Die ersten Ergebnisse der iranischen Wahltravestie sind dennoch bemerkenswert. Denn sie markieren den Anfang vom Ende der Karriere Mahmoud Ahmadinejads. Die Kandidaten aus dem Lager des irrlichternden Präsidenten fielen größtenteils durch. Ein Triumph zeichnet sich hingegen für die Gruppe um Parlamentspräsident Ali Larijani ab, den Ahmadinejad 2007 als Atom-Chefunterhändler abserviert hat. Anders als sein Konkurrent steht Larijani in der Gunst des religiösen Führers Ali Khamenei, der sich übrigens nie einer Wahl stellen muss.

Ahmadinejad, vor dem sich die internationale Gemeinschaft so gern fürchtet, war nie der starke Mann im Gottesstaat.

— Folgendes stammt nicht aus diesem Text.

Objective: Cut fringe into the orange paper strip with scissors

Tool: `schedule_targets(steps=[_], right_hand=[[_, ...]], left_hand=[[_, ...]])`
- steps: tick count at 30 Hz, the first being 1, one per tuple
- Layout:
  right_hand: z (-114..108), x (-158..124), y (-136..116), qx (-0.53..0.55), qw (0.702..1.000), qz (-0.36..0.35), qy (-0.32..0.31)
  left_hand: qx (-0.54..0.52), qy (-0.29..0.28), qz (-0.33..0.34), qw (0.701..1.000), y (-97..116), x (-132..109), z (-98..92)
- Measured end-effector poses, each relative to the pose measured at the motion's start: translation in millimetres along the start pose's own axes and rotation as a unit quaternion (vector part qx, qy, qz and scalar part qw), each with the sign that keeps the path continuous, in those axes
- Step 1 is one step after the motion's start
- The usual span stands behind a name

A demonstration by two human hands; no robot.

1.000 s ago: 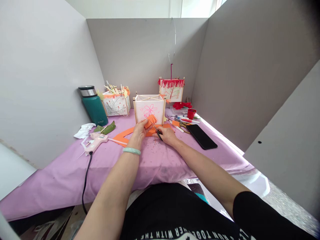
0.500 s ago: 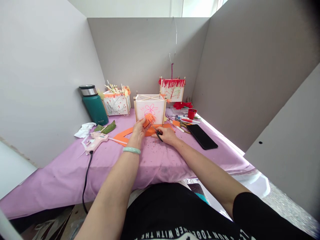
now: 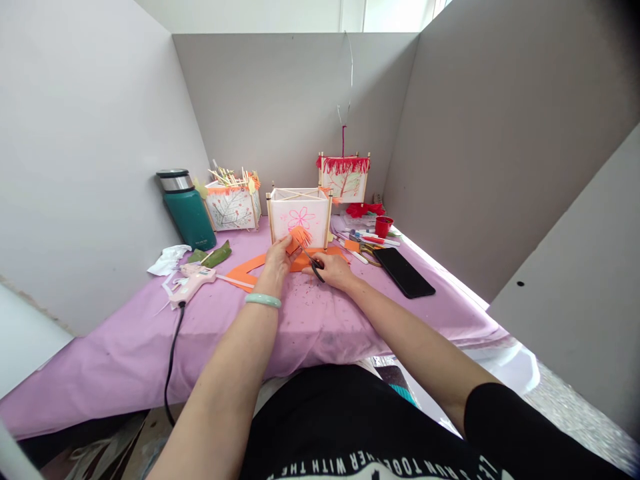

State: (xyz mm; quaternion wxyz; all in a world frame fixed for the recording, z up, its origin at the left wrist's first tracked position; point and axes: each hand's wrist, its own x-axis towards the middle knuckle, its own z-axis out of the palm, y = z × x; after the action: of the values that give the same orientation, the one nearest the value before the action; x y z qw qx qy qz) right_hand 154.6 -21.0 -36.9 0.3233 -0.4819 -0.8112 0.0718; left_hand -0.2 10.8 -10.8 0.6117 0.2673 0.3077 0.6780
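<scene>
My left hand (image 3: 279,259) pinches an orange paper strip (image 3: 301,236) whose upper edge is cut into a fringe. In my right hand (image 3: 332,269) is a pair of black-handled scissors (image 3: 317,268), the blades reaching up to the strip. Whether the blades are parted I cannot tell. Directly behind my hands stands a white paper lantern (image 3: 299,213) with wooden corner sticks and a pink flower drawn on its front. More orange paper (image 3: 245,270) lies flat on the cloth under and beside my hands.
At left are a pink glue gun (image 3: 193,283) with a black cord, a green bottle (image 3: 186,213), a crumpled tissue (image 3: 169,260) and a stick-filled lantern (image 3: 231,208). A red-fringed lantern (image 3: 345,180) hangs behind. To the right lie a phone (image 3: 404,272), markers and a red cup (image 3: 383,227).
Both hands keep nearly the same place on the fringed strip and the scissors. The whole view has shifted very slightly; nothing else visibly differs.
</scene>
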Motion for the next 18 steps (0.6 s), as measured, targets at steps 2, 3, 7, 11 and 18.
schedule_targets(steps=[2, 3, 7, 11, 18], right_hand=[[0.2, 0.2, 0.4, -0.004, 1.000, -0.002, -0.002], [0.2, 0.2, 0.5, -0.005, 1.000, -0.003, -0.003], [-0.2, 0.0, 0.4, -0.016, 1.000, -0.001, -0.005], [-0.1, 0.0, 0.5, -0.033, 0.999, 0.000, -0.002], [0.5, 0.8, 1.3, -0.042, 0.999, -0.005, 0.005]], left_hand=[[0.002, -0.003, -0.001, 1.000, -0.5, 0.4, -0.2], [0.002, -0.003, -0.001, 1.000, -0.6, 0.5, -0.2], [0.001, 0.002, -0.003, 1.000, -0.3, 0.2, 0.2], [0.002, 0.010, -0.007, 1.000, 0.4, -0.8, 1.4], [0.008, 0.023, -0.011, 1.000, 1.6, -3.4, 3.1]])
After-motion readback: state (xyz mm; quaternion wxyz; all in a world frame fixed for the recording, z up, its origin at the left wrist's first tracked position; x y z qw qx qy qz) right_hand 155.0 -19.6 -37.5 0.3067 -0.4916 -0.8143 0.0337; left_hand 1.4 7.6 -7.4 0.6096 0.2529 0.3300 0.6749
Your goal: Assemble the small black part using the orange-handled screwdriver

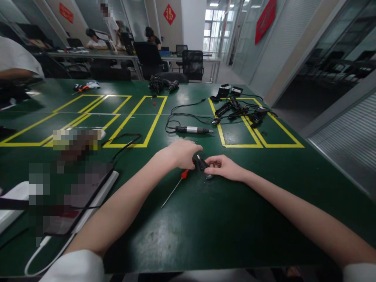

Die restlichen Monate seiner Präsidentschaft wird er vor allen Augen als lahme Ente vorgeführt – getriezt von einem Parlament, das unter der Kontrolle seines Intimfeindes steht.

Während sich die Bürger der arabischen Welt unter Schmerzen neue (und vielleicht auch nur sehr flüchtige) Freiheiten erkämpfen, verengt und verhärtet sich das iranische Regime immer mehr. Das bisschen Opposition, das Khamenei offenbar für seine Fitness braucht, schafft er sich selbst. Der loyale Freund von heute kann der Gegner von morgen sein. Das System frisst sich selbst und scheidet dabei ständig ehemalige Gefolgsleute aus: Nach Ex-Präsident Khatami und Ex-Premier Mussawi, dem Anführer der 2009 brutal niedergeschlagenen Reformbewegung, ist jetzt eben Ahmadinejad dran.

Im Herzen Irans tickt ein politischer Selbstzerstörungsmechanismus. Das totalitäre Regime unterdrückt nicht nur jeden Widerspruch, es arbeitet zudem ununterbrochen an der Verkleinerung seiner eigenen Machtbasis. Auch außenpolitisch verlieren Khamenei & Co. an Boden: Wenn Syriens Präsident Assad stürzt, schwächt dies Irans Schlagkraft in der Region. Wirtschaftlich haben die Mullahs seit 1979 ihre Unfähigkeit stets aufs Neue bewiesen. Die Iraner müssen deutlich unter ihren Möglichkeiten leben. Akut haben sie mit einer Inflationsrate von etwa 20Prozent und einem Verfall ihrer Währung zu kämpfen. Das Ölembargo, das die EU verhängt hat, um den Iran vom Bau einer Atombombe abzubringen, wird die Malaise nicht besser machen.

Das Regime in Teheran mag zäh sein, doch auf Dauer wird es nicht gegen das Volk regieren können. Die jüngste Wahlfarce nimmt im Iran niemand ernst. Und auch an Reformen glaubt spätestens seit 2009 keiner mehr. Seither ist klar, dass nur eine Revolution die nötige Veränderung bringen kann. Irgendwann wird sie kommen.